When we speak the Word to one another we open a door of repentance, we invite our brothers, our sisters, our friends, to turnaround, to come back. This is not about pushing people away, this is about redemption. This is not about shoving others off the boat, this is about throwing a lifeline.

We ought to keep in mind that the longer a person persists in obvious sin that the harder his heart becomes – the sooner the Word is spoken the better, while hopefully the heart is still tender. The more entrenched a person is in rebellion the more he will fortify his position, the greater his self-justification will be – and the more damage he may do to family and others around him. We ought to remember than Christians persisting in obvious sin cannot see clearly, they have lost their equilibrium, they have spatial disorientation, they do not know down from up – they need help – they need our help and we need each other’s help. Our mission must always be redemption, we must speak God’s Word and trust the Holy Spirit to do His work, we cannot control others, we should not try to control others…we can, however, be lovingly obedient.
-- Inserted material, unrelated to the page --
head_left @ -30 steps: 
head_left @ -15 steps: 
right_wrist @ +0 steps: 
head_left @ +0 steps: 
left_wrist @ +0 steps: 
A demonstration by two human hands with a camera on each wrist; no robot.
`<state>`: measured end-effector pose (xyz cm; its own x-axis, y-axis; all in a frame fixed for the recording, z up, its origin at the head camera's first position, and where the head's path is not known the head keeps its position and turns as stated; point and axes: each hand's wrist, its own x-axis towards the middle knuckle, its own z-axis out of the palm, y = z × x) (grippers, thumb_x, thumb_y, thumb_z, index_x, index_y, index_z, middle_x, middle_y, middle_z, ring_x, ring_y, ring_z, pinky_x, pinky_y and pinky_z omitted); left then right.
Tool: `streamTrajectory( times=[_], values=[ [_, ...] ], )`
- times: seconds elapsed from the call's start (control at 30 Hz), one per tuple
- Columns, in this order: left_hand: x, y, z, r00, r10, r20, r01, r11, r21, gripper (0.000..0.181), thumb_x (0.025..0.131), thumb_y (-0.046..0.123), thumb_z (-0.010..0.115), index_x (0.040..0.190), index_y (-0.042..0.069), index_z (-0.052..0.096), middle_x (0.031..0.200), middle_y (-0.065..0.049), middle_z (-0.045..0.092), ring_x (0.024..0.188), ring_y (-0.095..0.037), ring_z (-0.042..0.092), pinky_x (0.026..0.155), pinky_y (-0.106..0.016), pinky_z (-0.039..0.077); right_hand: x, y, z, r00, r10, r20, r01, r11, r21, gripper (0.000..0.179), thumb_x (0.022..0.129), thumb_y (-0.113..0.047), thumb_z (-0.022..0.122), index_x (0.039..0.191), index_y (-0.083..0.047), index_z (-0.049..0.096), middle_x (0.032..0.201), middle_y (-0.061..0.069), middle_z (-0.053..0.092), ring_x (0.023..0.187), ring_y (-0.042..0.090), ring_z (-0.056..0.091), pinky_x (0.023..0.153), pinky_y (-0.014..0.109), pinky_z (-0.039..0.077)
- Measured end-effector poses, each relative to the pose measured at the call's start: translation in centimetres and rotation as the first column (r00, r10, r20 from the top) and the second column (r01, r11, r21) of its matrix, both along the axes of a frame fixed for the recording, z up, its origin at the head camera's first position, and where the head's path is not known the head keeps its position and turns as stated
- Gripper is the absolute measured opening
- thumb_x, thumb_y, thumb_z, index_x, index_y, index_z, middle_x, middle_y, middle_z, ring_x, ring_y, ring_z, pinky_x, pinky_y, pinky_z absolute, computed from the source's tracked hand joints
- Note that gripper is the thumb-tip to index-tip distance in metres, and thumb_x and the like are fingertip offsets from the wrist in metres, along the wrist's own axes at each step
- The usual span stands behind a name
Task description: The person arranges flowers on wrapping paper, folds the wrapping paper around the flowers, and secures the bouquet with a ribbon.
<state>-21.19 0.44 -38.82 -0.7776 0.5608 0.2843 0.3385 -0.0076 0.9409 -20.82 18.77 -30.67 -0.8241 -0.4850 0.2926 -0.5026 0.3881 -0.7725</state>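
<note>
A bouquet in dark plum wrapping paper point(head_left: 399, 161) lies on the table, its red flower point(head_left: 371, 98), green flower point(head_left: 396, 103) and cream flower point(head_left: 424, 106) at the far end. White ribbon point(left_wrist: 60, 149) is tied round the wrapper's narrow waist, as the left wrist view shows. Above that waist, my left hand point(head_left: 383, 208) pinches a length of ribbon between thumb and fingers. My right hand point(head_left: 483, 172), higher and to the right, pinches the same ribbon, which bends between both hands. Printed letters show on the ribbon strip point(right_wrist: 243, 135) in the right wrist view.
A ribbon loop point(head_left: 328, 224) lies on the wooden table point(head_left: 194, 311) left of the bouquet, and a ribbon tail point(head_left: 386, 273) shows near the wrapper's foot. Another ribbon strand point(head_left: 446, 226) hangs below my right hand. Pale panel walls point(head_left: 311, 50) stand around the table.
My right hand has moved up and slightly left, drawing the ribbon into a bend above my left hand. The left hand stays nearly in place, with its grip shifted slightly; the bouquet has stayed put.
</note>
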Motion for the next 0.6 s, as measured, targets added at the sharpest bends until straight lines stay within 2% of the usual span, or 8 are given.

Many of us have seen ugliness in the church when it comes to “corrective” words and we are right to be leery of entering these waters, for they can be fraught with danger and a stupid captain can sink a ship.  However, slow and careful obedience can be good in that it fosters dependence on the Holy Spirit and reminds us that we are children on our best days. Only a fool prances around with TNT oblivious to danger. Since we have seen ugliness, let us wrestle with beauty and obedience – let us humbly ask our kind heavenly Father and Lord Jesus to give us the courage and trust to obey, to hold each other accountable, to navigate these difficult waters.

Would we not implore our friend to leave a house on fire? Not to drive drunk? To see a physician if he had cancer? To wait for the light to turn green before driving through an intersection? If we would try to save our friend’s body from harm – how much more his soul? How much more the soul of the church?

May God give us gracious wisdom in an age descending into the abyss.